* [What the task asks]: Make an exact copy of the records, with the images left out.

* [Exercise data]:
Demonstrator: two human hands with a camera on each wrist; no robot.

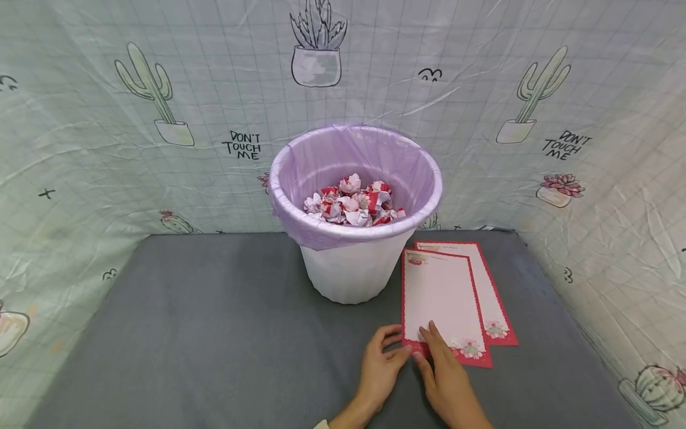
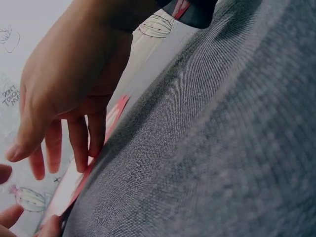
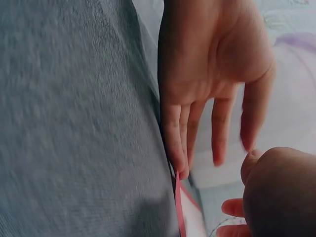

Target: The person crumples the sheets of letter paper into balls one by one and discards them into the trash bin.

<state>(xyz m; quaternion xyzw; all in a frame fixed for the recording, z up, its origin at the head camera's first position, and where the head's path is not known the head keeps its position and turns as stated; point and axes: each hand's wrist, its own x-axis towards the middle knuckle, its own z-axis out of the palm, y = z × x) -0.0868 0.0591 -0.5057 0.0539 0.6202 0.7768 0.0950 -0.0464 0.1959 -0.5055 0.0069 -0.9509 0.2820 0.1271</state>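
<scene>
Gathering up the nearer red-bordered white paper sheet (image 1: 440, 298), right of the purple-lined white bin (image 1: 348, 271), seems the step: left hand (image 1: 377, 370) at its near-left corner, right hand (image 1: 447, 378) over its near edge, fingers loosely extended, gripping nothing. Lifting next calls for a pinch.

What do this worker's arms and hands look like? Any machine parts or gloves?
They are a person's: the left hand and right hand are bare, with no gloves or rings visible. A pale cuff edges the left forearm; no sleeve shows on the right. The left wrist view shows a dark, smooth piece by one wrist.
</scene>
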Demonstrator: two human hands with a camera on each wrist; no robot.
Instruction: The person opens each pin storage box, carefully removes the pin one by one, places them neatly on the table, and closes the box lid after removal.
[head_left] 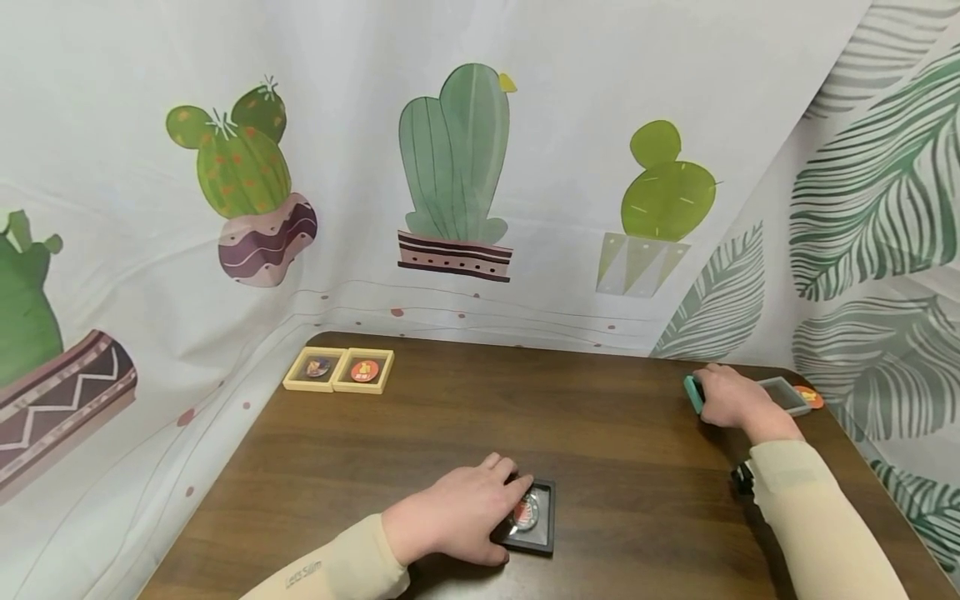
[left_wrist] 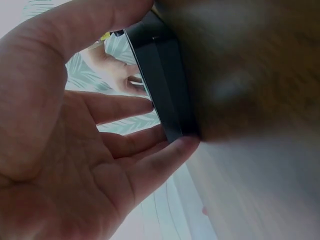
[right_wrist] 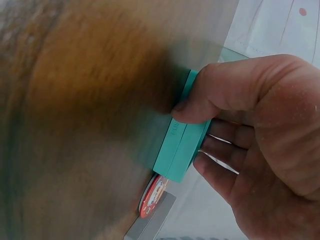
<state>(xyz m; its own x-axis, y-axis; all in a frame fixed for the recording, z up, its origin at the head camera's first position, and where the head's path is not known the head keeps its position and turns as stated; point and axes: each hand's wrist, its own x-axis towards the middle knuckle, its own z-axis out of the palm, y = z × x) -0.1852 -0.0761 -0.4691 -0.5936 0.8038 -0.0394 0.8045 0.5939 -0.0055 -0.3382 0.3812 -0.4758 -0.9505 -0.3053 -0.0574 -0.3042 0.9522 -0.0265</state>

* [Solution to this problem]:
Demonstrator: two human hands with a camera on each wrist; no robot.


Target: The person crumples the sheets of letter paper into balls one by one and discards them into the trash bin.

<state>(xyz m; quaternion xyzw; all in a frame fixed for the recording, z up, its origin at the head camera's first position, and where the head's path is not known the head keeps its position and turns as stated; point and axes: each hand's wrist, its own x-axis towards the middle knuckle, its own z-axis out of the palm, y = z × x) -0.0868 0.0591 -0.5057 0.0539 0.6202 0.7768 0.0950 -0.0464 0.1959 -0.5055 0.0069 -0.9509 0.2820 0.1271</state>
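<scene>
Gathering up the nearer red-bordered white paper sheet (image 1: 440, 298), right of the purple-lined white bin (image 1: 348, 271), seems the step: left hand (image 1: 377, 370) at its near-left corner, right hand (image 1: 447, 378) over its near edge, fingers loosely extended, gripping nothing. Lifting next calls for a pinch.

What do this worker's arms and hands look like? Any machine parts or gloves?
They are a person's: the left hand and right hand are bare, with no gloves or rings visible. A pale cuff edges the left forearm; no sleeve shows on the right. The left wrist view shows a dark, smooth piece by one wrist.
</scene>
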Demonstrator: two human hands with a camera on each wrist; no robot.
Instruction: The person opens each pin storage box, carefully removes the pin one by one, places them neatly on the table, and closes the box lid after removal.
[head_left] 
[left_wrist] 
[right_wrist] 
<state>(xyz m; its own x-axis, y-axis; all in a frame fixed for the recording, z up, its origin at the head camera's first position, and where the head's path is not known the head keeps its position and turns as stated; point and axes: each hand's wrist, its own x-axis towards the middle knuckle, its own z-axis out of the palm, y = z × x) -0.1852 -0.0761 -0.4691 -0.5936 0.8038 -0.0394 0.8045 0.5939 -0.0055 -0.3382 0.3812 -0.4758 -0.9505 -0.3053 -0.0574 -0.3042 0.9522 -0.0265</state>

No further answer will be given.